■ WHAT THE TASK REQUIRES ■
Copy each line below exactly and leave the pictures out.

■ RECORDED DATA ■
------------------------------

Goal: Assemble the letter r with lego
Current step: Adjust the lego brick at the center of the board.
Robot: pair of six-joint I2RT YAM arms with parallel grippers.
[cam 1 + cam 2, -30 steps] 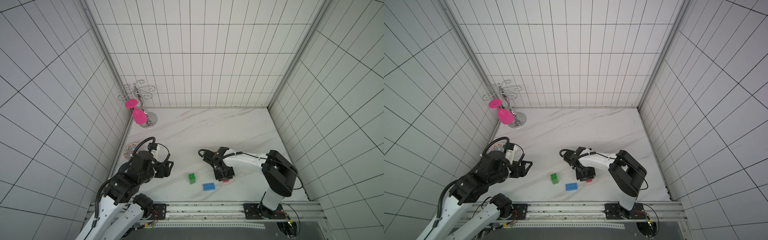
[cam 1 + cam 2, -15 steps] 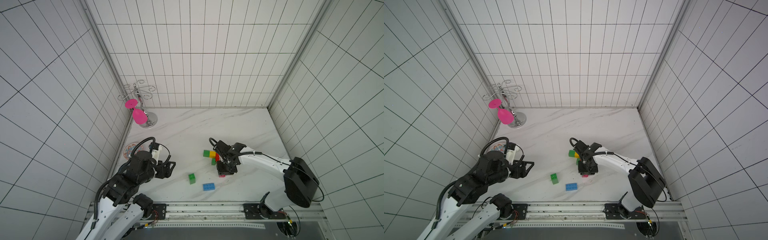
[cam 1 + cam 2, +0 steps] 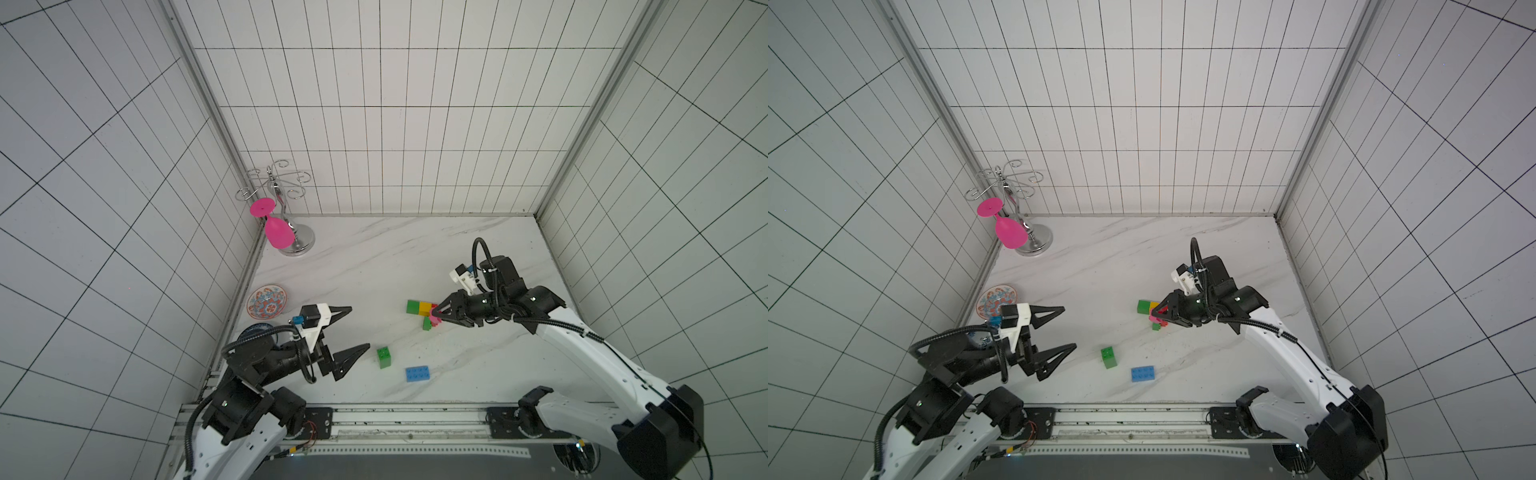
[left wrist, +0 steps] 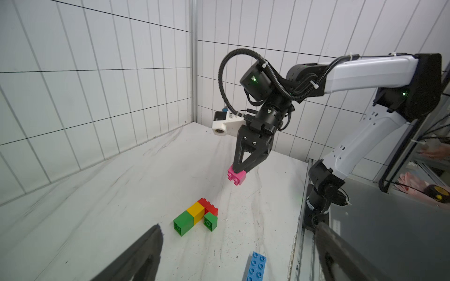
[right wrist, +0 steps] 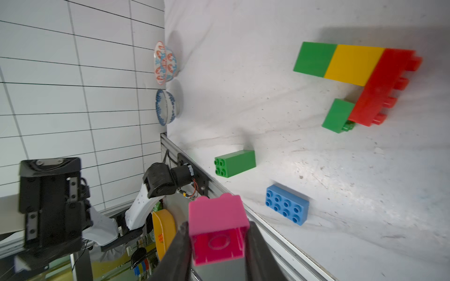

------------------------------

■ WRITTEN SOLUTION ■
Goal: Assemble the letter r with lego
Current step: Adjust the lego brick at the center of the board.
Robot: pair of six-joint I2RT YAM arms with parallel grippers.
[cam 1 + cam 2, -30 steps] 
[cam 1 + cam 2, -15 steps] 
[cam 1 + cam 2, +0 steps] 
[left wrist, +0 steps] 
[right wrist, +0 steps] 

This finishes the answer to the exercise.